If you try and out-guess what your viewers will see ... you will produce media that may look "technically" better on some systems, will definitely look worse on most ... and on no system ever will look like other pro media.

 

Welcome to RealVille.

 

Neil

 

 

 

 

Everyone's mileage always varies ...
SheeplerAuthor
Participating Frequently
April 18, 2020

I definitely don't know a whole lot about color and what settings I should use for video, to me it is a much more complicated medium. I know vastly more in Photoshop then Premiere, and sure these moniters and calibrations you speak of is understandably important for those who need to do such proffesional work. But when I export I expect certain things to not change, like pure black should be #000000 not #101010 (which is what I meassured it as after export). I can understand that mild disparities will come along since I am certaintly not using a $20,000 moniter. But really, these vast disparities are unexceptable and I've never had a problem with color whe exporting in Photoshop. I've known and experienced Premiere Pro's extensive bug list but is it so much to ask that the export looks even remotly similar to the previews?
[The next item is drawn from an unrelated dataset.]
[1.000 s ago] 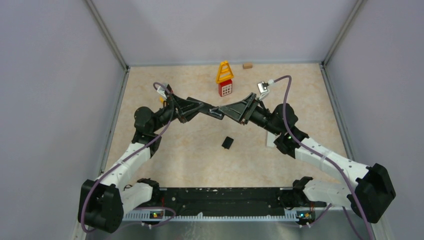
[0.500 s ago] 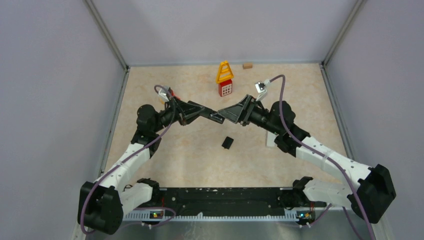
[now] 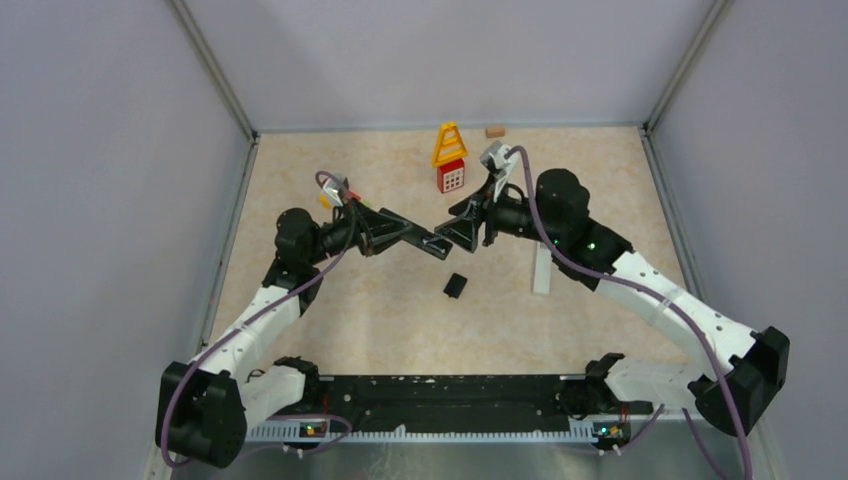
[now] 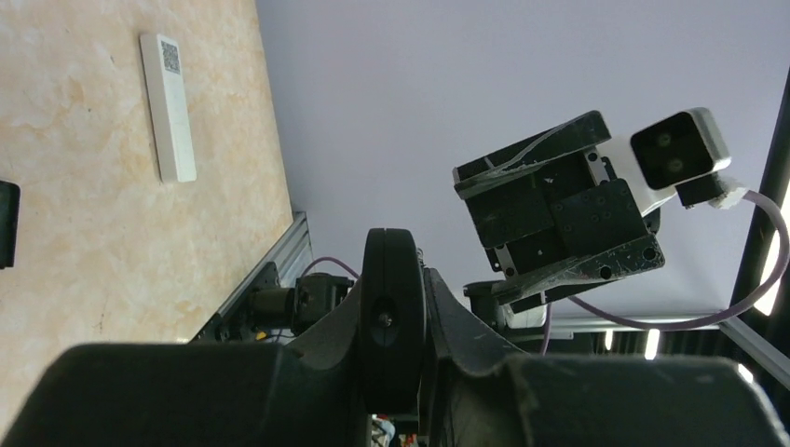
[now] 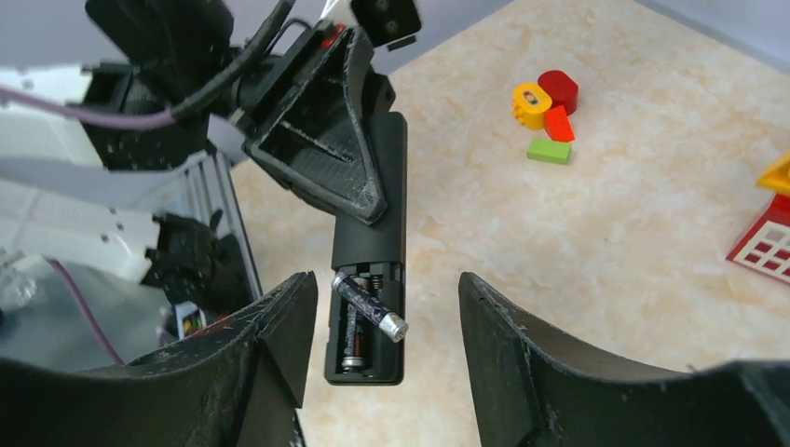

Here is how it was supposed to look compared to the original if you're interested, the blacks are black and the colors are colored: https://viewsync.net/watch?v=FK58MSOIms8&t=0&v=7RagAy76TbA&t=0 <  Lets you play 2 videos at once and its pretty useful when comparing shots uploaded.

R Neil Haugen
Legend
April 18, 2020

Premiere is built to be used on a system with a proper monitor ... video sRGB color primaries, calibrated and profiled to Rec.709 (sRGB color space; Rec.709 profile; gamma 2.4 [2.2 permissable in bright-room viewing], brightness 100 nits in congtrolled-brightness environment for editing/color.

 

So ... what is your system? Is your monitor setup and calibrated/profiled with a puck/software device?

 

Neil

Everyone's mileage always varies ...
SheeplerAuthor
Participating Frequently
April 18, 2020

Do you mean my system specs? Also no I haven't calibrated my monitor with a puck but I have used software a while back. I'm still confused as to why that would be the issue? Blacks should still be black (especially when using black video); no? Basically I'm just trying to export so that the colors match the previews.

SheeplerAuthor
Participating Frequently
April 18, 2020

The problem seems to be fixed for now. I woke up this morning an exported again with no problem, Tried no LUT and this time it worked (even though I had already tried that) God knows why it works now.